**GIVEN INFORMATION:**

((

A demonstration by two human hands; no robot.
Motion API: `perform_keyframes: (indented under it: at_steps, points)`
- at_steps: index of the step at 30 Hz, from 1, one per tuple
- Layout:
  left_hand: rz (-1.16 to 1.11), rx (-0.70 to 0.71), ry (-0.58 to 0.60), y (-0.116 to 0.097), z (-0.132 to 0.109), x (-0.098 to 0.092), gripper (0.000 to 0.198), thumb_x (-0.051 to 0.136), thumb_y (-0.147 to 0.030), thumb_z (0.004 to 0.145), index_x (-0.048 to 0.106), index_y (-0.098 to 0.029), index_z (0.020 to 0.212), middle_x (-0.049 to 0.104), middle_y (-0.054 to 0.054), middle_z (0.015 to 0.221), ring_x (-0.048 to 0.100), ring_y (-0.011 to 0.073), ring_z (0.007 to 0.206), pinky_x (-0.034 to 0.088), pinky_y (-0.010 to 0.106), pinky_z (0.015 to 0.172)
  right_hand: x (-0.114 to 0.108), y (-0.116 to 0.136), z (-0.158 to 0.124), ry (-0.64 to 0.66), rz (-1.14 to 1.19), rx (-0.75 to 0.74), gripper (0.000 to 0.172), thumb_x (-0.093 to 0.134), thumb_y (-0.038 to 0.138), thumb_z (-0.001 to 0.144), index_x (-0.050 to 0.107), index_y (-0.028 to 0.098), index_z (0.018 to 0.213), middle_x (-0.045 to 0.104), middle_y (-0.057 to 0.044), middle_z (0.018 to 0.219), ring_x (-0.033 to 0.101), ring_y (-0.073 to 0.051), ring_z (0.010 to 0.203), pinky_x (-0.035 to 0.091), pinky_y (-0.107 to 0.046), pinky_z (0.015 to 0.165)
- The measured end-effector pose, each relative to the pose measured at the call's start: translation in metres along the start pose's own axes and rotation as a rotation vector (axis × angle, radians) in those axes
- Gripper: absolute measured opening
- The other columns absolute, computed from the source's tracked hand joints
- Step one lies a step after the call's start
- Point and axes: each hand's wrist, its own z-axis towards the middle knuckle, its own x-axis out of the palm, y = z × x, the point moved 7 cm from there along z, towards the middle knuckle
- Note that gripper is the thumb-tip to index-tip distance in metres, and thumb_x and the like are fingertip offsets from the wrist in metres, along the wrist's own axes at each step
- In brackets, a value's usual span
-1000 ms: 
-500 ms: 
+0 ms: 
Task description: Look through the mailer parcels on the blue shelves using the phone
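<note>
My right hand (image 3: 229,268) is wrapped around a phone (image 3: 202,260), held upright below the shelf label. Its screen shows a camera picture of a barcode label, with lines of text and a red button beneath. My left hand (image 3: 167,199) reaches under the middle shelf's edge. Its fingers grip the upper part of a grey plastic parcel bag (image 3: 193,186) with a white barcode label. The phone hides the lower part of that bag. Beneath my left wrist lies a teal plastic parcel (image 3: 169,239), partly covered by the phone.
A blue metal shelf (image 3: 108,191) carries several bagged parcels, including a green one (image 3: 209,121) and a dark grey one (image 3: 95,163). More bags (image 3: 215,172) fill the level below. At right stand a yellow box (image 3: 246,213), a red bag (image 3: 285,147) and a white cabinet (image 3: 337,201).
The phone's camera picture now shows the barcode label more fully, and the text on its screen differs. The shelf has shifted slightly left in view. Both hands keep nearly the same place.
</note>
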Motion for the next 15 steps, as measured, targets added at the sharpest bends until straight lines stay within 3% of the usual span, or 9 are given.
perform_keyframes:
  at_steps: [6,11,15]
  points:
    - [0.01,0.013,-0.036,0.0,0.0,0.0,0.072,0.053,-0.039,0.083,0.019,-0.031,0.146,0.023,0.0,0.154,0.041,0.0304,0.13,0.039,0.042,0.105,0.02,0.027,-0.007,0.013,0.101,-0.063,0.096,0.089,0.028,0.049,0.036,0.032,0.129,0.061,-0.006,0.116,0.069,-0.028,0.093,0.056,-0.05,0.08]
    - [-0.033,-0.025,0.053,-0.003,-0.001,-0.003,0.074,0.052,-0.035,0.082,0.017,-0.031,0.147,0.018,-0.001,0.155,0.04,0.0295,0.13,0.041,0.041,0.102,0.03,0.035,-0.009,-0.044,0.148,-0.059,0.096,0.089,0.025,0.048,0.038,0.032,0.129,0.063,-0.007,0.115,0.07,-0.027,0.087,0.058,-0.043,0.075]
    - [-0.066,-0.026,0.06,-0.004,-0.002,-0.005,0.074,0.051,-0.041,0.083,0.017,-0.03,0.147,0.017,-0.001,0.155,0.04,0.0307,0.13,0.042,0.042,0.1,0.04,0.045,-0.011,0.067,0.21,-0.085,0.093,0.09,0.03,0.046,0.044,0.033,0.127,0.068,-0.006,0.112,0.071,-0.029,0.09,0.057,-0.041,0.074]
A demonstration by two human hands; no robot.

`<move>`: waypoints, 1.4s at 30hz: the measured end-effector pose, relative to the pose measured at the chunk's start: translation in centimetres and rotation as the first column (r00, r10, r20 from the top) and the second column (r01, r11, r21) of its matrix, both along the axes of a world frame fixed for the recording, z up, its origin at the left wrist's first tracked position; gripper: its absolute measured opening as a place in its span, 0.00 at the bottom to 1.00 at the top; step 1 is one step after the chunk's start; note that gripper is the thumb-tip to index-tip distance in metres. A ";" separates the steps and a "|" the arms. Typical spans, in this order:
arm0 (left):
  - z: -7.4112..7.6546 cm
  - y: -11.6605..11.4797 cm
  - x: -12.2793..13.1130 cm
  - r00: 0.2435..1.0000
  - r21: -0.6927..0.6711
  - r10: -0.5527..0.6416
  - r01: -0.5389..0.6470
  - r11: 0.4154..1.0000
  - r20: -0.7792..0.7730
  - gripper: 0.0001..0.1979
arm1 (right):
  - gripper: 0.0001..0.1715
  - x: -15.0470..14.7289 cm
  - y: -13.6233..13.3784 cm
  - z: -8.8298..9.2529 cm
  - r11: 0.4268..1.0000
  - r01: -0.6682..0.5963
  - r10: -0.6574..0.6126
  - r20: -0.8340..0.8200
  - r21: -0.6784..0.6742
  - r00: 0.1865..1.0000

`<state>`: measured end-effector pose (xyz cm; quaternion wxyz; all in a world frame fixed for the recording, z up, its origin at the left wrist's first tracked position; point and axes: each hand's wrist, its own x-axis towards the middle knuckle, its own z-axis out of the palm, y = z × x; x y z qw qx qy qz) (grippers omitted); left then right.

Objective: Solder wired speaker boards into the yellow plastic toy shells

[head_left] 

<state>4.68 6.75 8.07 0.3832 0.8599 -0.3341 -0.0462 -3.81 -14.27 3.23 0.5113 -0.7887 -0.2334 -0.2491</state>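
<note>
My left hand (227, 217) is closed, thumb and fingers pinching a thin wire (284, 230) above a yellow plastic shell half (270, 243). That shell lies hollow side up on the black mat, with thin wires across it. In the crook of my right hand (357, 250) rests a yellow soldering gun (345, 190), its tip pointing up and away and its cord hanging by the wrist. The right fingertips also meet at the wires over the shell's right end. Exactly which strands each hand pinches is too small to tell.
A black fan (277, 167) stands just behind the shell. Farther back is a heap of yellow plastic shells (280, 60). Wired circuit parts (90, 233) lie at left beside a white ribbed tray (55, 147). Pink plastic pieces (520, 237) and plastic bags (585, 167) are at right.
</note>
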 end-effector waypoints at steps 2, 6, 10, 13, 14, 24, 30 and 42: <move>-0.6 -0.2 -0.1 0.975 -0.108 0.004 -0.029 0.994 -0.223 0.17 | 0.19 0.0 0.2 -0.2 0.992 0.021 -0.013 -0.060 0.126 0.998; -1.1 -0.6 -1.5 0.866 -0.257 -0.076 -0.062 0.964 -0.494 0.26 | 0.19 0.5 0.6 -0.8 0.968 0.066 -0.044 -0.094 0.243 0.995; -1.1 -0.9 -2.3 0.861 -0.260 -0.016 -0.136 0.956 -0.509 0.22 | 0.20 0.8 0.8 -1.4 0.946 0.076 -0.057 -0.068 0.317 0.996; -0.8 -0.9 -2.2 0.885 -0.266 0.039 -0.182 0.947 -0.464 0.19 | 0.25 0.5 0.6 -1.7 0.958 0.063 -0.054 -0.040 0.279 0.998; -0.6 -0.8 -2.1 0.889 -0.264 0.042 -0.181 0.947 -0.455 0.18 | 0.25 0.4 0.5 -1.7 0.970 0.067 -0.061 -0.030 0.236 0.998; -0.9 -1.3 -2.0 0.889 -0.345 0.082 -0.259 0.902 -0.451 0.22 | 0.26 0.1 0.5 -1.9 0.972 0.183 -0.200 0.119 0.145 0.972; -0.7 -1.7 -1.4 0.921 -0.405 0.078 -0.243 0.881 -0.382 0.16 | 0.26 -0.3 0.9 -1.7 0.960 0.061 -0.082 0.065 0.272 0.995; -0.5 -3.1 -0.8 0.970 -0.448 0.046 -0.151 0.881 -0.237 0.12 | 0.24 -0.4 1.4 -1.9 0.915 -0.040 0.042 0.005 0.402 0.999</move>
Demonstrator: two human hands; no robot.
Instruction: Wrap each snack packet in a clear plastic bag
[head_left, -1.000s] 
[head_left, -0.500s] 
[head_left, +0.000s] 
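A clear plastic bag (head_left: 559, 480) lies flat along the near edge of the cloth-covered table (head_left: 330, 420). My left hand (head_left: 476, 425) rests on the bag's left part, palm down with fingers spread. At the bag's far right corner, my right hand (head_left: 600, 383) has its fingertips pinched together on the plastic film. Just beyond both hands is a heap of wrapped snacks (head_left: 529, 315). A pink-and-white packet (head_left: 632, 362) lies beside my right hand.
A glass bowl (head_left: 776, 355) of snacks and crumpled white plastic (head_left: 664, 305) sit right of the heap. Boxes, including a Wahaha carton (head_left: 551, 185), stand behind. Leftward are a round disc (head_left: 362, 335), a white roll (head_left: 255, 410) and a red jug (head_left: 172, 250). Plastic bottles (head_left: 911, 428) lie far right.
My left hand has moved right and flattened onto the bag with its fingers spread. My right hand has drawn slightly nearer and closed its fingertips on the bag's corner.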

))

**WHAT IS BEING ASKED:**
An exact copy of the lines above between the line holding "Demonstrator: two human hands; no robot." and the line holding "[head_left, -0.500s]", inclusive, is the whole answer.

**OUTPUT FOR THIS TASK:**
Demonstrator: two human hands; no robot.
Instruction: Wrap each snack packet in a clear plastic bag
[head_left, -1.000s] 
[head_left, -0.500s] 

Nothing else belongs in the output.